The Ladybug on Daisy Clock is pretty, but there aren't any numbers. "Two petals past three petals," wasn't an improvement on my numberless clock.
This Ladybug Polkadot Wall Clock was closer, but wasn't legible enough. The polkadots are cute (I hate to admit that I'm fond of polkadots) but I wasn't sold. I wanted absolute clarity and was unwilling to sacrifice it for adorability. I kept looking.
Frankly, this Ladybug Peekaboo Wall Clock scares me. Apparently the eyes are a pendulum and they move back and forth. I can't imagine this being anything but distracting for students, not to mention vaguely scary. But maybe that's just me.
Now is the part where I'm supposed to tell you that I found this perfect clock and if you just buy this clock it will save your marriage and pay all your bills AND tell perfect time. Except it wasn't to be. I didn't find it. Instead, I bought a clock that fit the bill at TJMaxx. (If you don't have TJMaxx in your neck of the woods, you might want to give thanks. There's a lot of ugly stuff there. Mixed in with the hideousness are some lovely, useful items.)
Which brings me to my clock. I bought it, brought it home (I almost omitted the buying it part, but it made it sound like I'd done a little holiday shoplifting which I did not) and put it up on my studio wall. Hooray. Beautiful.
Wrong. I couldn't tell the time. Though the numbers were clear and deliciously obvious, the non-pointing end of the minute hand had a big triangular shape that looked more like the hour hand than the hour hand. Now it was me feeling like Annie. I genuinely could not read the clock.
I whipped out my Phillips-head screwdriver and took the thing apart. All six tiny screws.
First I tried white-out. I literally tried to white-out the offending triangular shape. It looked dreadful. Kind of like a piano teacher had tried to use white-out on her clock. Not acceptable.
Continuing my misguided resourcefulness, I grabbed my scissors and cut off the offending triangle. Ah. Much better.
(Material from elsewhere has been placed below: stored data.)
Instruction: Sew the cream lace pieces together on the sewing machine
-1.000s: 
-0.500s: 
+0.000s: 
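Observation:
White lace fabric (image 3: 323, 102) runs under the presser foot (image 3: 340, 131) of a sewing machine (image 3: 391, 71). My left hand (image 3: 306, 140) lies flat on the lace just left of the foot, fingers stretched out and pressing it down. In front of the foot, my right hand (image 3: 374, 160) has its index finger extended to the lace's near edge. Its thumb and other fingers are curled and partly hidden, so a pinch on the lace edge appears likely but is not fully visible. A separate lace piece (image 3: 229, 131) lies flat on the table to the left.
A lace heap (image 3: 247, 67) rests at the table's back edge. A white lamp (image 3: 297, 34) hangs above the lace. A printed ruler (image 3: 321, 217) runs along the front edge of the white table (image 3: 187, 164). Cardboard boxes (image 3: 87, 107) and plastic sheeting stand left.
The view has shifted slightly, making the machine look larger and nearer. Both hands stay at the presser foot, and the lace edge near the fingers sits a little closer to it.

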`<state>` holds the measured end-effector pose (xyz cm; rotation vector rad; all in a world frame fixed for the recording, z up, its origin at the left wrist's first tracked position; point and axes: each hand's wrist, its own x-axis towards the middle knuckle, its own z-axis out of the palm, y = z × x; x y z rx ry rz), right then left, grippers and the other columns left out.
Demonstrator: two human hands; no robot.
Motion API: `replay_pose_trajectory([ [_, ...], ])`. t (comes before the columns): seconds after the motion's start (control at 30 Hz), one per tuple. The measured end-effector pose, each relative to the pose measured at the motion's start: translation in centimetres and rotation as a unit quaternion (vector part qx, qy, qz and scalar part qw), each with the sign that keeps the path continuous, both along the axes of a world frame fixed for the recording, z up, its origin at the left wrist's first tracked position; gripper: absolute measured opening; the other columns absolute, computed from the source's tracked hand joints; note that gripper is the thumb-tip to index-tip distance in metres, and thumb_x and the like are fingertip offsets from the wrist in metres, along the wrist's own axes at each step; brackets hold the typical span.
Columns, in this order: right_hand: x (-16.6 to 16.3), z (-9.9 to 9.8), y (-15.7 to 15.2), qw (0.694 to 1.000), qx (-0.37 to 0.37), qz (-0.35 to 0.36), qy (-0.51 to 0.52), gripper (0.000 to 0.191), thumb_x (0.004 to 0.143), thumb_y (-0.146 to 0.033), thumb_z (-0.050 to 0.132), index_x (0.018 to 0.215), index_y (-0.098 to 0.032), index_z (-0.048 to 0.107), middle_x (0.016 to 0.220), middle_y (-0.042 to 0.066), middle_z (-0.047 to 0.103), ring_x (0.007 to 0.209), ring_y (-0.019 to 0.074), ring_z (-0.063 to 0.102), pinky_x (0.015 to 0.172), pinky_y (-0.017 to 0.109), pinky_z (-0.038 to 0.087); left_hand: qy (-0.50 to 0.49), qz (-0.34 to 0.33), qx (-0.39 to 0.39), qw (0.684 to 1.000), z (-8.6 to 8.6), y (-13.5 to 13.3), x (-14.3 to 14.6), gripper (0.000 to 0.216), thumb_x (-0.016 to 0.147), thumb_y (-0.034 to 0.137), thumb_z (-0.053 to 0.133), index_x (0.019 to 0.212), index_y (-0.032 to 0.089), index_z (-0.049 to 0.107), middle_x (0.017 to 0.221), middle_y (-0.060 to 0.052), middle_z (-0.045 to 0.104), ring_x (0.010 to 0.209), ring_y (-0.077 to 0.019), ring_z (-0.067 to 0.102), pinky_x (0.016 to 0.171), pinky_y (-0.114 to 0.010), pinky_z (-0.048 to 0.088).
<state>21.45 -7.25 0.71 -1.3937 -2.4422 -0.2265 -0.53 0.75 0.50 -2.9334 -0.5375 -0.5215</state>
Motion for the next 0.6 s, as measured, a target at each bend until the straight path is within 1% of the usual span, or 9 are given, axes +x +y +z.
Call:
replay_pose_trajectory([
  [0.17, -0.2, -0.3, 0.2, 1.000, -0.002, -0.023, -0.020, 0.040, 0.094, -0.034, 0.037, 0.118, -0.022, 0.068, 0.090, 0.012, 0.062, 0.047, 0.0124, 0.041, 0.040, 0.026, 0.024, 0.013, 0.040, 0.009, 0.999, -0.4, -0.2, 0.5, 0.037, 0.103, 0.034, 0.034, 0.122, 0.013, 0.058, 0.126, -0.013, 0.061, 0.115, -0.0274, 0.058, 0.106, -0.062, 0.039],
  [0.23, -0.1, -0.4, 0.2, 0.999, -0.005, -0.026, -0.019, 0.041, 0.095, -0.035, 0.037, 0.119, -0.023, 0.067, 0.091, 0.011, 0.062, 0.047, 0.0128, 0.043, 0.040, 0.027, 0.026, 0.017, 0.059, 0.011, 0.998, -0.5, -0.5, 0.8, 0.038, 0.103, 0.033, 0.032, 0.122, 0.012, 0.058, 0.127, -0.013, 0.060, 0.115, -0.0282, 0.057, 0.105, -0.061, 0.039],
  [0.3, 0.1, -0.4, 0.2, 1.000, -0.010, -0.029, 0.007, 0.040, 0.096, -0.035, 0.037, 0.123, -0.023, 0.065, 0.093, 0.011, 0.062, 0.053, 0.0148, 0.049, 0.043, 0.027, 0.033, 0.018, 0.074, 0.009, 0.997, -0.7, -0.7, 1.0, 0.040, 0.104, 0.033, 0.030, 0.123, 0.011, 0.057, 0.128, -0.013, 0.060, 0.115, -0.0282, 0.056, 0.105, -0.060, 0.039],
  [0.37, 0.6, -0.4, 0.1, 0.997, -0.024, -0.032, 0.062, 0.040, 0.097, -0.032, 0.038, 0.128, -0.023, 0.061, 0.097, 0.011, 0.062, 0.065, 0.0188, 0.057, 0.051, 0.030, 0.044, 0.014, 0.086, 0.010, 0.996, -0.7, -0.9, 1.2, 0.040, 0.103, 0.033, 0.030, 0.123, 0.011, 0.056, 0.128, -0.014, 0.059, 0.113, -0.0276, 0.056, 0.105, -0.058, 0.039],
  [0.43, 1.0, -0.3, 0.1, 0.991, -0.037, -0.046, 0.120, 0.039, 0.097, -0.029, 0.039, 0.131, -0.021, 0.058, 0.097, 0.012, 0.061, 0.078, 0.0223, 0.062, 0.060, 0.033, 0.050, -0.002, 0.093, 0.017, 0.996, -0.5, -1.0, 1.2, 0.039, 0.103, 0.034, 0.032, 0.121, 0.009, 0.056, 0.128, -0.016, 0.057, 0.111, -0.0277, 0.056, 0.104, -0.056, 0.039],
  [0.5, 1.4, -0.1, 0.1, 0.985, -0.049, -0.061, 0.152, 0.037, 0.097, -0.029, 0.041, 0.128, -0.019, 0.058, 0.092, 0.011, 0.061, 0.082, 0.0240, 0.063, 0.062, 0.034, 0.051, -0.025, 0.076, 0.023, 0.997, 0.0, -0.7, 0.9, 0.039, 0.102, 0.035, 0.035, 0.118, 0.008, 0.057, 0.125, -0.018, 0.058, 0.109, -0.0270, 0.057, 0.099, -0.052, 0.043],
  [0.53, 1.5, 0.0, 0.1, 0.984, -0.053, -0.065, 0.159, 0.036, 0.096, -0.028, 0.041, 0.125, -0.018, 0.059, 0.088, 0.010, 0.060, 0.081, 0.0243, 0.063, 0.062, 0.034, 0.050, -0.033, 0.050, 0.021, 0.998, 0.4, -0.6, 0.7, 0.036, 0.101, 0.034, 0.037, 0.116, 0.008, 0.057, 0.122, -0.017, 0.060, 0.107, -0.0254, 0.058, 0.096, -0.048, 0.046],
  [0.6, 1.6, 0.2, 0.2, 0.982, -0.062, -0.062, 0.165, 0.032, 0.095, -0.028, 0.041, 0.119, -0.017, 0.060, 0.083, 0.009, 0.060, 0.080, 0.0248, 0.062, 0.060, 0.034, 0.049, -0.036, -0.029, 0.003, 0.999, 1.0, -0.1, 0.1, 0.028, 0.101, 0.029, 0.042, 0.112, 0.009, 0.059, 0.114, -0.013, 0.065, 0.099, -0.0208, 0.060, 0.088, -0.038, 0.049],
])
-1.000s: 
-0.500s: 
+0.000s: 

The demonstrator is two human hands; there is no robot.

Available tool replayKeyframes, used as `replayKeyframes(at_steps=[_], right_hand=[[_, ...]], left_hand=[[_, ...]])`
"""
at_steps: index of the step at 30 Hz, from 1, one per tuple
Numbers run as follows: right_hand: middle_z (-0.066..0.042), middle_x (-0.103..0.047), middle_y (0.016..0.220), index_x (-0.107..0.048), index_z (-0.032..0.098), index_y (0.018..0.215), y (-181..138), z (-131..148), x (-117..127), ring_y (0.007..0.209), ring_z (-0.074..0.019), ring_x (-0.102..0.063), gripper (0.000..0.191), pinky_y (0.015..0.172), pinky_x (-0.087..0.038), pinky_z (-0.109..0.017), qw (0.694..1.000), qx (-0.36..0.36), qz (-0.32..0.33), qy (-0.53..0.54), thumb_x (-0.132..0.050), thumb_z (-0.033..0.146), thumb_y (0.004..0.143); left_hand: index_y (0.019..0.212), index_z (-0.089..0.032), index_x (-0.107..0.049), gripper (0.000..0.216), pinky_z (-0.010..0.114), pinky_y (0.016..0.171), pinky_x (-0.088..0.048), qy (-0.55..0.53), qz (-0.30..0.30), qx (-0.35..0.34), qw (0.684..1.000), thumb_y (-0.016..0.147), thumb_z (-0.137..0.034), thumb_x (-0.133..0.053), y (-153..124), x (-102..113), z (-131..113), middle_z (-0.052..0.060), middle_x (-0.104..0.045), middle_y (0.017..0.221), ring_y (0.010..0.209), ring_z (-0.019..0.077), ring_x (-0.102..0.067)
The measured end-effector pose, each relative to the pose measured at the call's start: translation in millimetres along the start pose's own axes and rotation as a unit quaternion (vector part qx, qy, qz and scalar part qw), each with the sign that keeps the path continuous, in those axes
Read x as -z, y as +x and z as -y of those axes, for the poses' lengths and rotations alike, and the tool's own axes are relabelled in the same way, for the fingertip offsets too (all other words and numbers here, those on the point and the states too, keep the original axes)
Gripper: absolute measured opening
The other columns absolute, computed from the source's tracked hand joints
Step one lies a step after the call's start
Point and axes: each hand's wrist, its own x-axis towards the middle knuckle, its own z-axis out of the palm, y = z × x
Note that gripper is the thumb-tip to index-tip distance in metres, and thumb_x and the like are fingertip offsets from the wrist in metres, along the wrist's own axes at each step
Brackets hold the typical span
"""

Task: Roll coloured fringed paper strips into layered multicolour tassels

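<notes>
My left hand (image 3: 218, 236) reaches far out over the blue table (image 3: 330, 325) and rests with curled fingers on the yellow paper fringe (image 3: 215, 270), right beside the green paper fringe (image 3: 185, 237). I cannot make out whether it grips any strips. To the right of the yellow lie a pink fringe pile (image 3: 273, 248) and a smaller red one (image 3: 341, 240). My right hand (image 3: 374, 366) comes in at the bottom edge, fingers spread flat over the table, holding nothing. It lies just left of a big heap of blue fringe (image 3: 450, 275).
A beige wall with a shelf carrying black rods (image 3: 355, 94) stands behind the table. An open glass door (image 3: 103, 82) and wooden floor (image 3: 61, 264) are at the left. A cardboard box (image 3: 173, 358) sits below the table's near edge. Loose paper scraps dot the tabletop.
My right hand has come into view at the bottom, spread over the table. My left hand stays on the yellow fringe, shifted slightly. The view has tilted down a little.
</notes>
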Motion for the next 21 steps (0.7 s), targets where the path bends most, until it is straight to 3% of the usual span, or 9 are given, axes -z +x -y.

I put it all back together (six tiny screws with the Phillips) and put it up on the wall.
Not so quickly, dear. It turns out the the triangular offending portion was actually a counterweight for the long minute hand. At their first meeting, the minute hand got caught on the hour hand. It was 9:48 for several hours before my daughter pointed out that the clock wasn't doing so well at keeping time.
Never fear. I am resourceful. I took it apart . (Six tiny screws with the Phillips) and assessed the situation. I'd wanted a ladybug clock, so I was going to have one. I put a ladybug sticker on the now-too-short end of the minute hand. It worked! I put it back together. (Six tiny screws with the Phillips) and put it back up on the wall.
The ladybug sticker which I thought would be heavy enough (what was I thinking? Ladybug stickers are anything but heavy!) did not do the job.
I took it apart. (Six tiny screws with the Phillips) and took some stinky glue (the kind with the warnings not to use it in an enclosed space like a piano studio) and layered ladybug stickers with glue. This was much heavier and definitely going to solve the problem. I put it back together. (Six tiny screws with the Phillips) and put it back up on the wall.
Husband came in a few hours later.
"Di, uh, I don't think your clock works very well," he said, rather amused by my handiwork. The clock was stopped again.
"Well, what do YOU suggest?" I retorted. I was growing weary of the six tiny screws and the Phillips.
We decided that I would open the clock AGAIN and try to simply bend the offending hands in opposite directions. He coached me. At first I got the hour hand so far bent away from the minute hand that it was dragging on the face of the clock. Husband pointed out that this might result in poor time-keeping. I re-bent the hour hand slightly away from the face. I was sure I would break at least one of the hands in the process, but I did not.
I am happy to report that at 10:17 a.m. both the computer I'm writing on AND my new Ladybug Wall Clock agree on the time.
You could try doing what I did. But if I could have, I'd just have bought this clock looking the way it does right now. Too bad it doesn't exist. Well it does, and you could make your own. Got a Phillips?